Data excerpt:
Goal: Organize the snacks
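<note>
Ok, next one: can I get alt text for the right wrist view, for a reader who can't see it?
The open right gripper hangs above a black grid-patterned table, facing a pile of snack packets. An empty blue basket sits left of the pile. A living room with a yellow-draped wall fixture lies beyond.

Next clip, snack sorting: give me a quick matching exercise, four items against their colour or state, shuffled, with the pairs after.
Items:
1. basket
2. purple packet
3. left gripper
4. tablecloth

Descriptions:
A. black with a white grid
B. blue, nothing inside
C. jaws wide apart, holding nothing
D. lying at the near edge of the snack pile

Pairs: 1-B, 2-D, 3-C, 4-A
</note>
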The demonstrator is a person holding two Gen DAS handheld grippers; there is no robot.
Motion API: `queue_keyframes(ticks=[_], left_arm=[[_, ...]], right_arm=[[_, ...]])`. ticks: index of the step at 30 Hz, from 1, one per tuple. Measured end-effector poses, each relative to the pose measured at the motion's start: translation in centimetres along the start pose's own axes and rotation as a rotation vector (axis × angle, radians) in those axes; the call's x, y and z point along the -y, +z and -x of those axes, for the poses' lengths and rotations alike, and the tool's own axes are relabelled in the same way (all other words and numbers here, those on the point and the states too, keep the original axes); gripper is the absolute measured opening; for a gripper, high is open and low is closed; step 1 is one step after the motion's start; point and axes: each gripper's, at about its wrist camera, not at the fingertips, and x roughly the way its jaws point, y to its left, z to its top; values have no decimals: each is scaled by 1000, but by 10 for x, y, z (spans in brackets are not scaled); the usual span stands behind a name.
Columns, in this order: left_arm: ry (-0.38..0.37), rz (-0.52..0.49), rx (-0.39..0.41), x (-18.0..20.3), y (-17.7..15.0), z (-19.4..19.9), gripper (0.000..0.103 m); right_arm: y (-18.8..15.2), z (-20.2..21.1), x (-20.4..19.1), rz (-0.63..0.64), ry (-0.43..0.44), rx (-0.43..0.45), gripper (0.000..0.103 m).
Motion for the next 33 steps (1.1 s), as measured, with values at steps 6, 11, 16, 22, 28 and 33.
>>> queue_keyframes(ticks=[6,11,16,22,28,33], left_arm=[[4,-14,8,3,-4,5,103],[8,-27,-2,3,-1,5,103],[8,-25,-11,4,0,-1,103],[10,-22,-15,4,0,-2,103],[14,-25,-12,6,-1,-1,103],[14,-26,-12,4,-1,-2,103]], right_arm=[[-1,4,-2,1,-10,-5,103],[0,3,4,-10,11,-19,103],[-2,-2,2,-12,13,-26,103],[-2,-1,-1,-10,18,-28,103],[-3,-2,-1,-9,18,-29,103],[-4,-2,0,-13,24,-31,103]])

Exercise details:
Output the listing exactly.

Solution to the problem:
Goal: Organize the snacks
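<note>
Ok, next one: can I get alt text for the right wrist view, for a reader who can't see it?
The open right gripper hangs above a black grid-patterned table, facing a pile of snack packets. An empty blue basket sits left of the pile. A living room with a yellow-draped wall fixture lies beyond.

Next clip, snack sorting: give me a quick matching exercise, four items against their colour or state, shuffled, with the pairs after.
Items:
1. basket
2. purple packet
3. left gripper
4. tablecloth

Descriptions:
A. black with a white grid
B. blue, nothing inside
C. jaws wide apart, holding nothing
D. lying at the near edge of the snack pile

Pairs: 1-B, 2-D, 3-C, 4-A
</note>
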The demonstrator is a person holding two Gen DAS handheld grippers; there is no robot.
Motion API: `queue_keyframes(ticks=[_], left_arm=[[_, ...]], right_arm=[[_, ...]])`. ticks: index of the step at 30 Hz, from 1, one per tuple. Measured end-effector poses, each relative to the pose measured at the motion's start: translation in centimetres along the start pose's own axes and rotation as a rotation vector (axis × angle, radians) in those axes; the call's x, y and z point along the -y, +z and -x of those axes, for the poses' lengths and rotations alike, and the tool's own axes are relabelled in the same way (all other words and numbers here, those on the point and the states too, keep the original axes); gripper is the absolute measured opening; for a gripper, high is open and low is closed; step 1 is one step after the motion's start; point and axes: each gripper's, at about its wrist camera, not at the fingertips, and x roughly the way its jaws point, y to its left, z to its top; values have no decimals: each is scaled by 1000, but by 10 for x, y, z (spans in brackets are not scaled); the usual span stands behind a name.
Columns, in this order: left_arm: ry (-0.38..0.37), rz (-0.52..0.49), rx (-0.39..0.41), x (-18.0..20.3), y (-17.7..15.0), z (-19.4..19.9), gripper (0.000..0.103 m); right_arm: y (-18.8..15.2), z (-20.2..21.1), x (-20.4..19.1), rz (-0.63..0.64), ry (-0.43..0.44), rx (-0.43..0.45), gripper (0.000..0.103 m).
Motion for the next 33 steps (1.1 s), as measured, with values at steps 6, 11, 16, 22, 28 and 33.
>>> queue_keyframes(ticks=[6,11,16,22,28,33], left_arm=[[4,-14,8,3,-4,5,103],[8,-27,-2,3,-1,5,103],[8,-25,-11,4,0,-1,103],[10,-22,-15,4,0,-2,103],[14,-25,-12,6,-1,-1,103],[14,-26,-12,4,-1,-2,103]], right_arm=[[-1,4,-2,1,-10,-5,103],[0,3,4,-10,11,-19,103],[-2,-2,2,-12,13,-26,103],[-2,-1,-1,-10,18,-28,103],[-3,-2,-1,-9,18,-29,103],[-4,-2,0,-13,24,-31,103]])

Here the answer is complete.